Но писал он, конечно, не только о политике, хотя она вообще занимала значительное место в его переписке второй половины 50-х и особенно 60-х годов. В одном из писем к «незнакомке» он признался: «Вы же знаете, что все, относящееся к истории человечества, представляет для меня громаднейший интерес» (п. 227). Правильнее было бы сказать: «истории человечества и его культуры». Перечислить все то, что Мериме написал Женни об архитектуре, живописи, истории, филологии, литературе, обычаях и нравах разных народов, о музеях и красивейших уголках природы, значило бы пересказать чуть ли не все эти письма. Бывая в путешествиях, он описывал ей достопримечательности, которые видел; когда она собиралась в дорогу, он советовал ей, что надо непременно посмотреть. Но вот что интересно отметить: с годами писатель все меньше в меньше интересуется современной ему литературой. К отечественной поэзии он всегда был по меньшей мере холоден: «К стихам французским, – писал он в 1842 г., – я испытываю отвращение» (п. 38). На этом фоне обращает на себя внимание его многолетнее увлечение Пушкиным, о чем он также пишет «незнакомке». Что касается прозы, то он явно отдает предпочтение Тургеневу, признаваясь: «Что же до романов, я не читаю их более» (п. 274). Это было, конечно, не так: романы он читал, но они его, как правило, разочаровывали, как, например, «Саламбо» Флобера (см. п. 259).

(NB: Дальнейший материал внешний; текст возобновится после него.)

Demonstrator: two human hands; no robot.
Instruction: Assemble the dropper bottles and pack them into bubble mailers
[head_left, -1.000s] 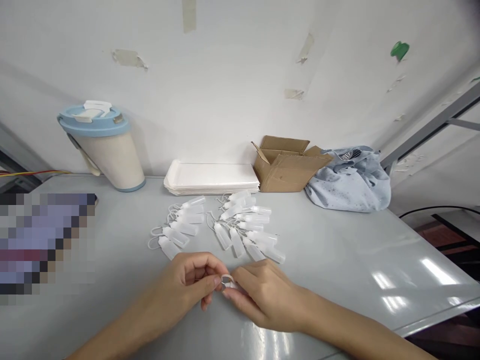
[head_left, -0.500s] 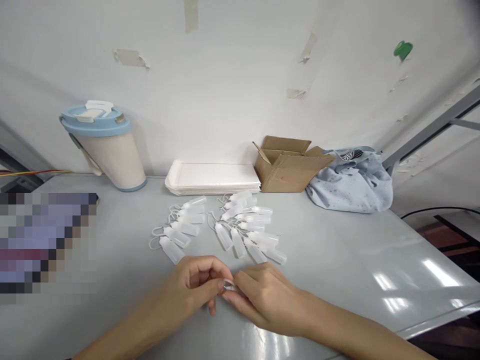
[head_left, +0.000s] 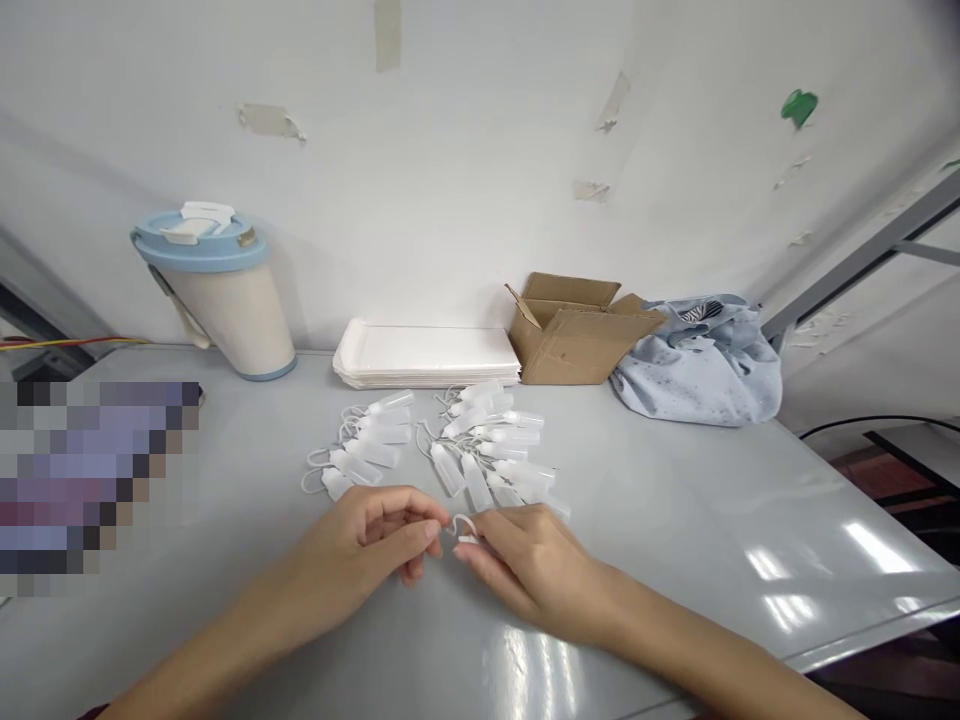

Всегда очень сдержанный по этой части, он все же пишет Женни о своих литературных занятиях, рассказывает о работе над «Локисом» и другими поздними новеллами. Но в общем здесь перед нами еще одна трагедия, на этот раз творческая. В одном из ранних писем к Женни Мериме призвался: «Род занятий, который я избрал себе, – один из самых изнурительных» (п. 14). Это сказано о деятельности инспектора исторических памятников, и деятельность на этом посту действительно отнимала у Мериме много времени и сил. Писал же он легко и быстро. Но творческое вдохновение уходило на другое. В 1860 г. он пишет: «Порой мне хочется успеть перед смертью написать роман, однако ж то мужество меня покидает, то – когда вдруг появляются творческие силы – меня принуждают исполнять дурацкие административные обязанности» (п. 219).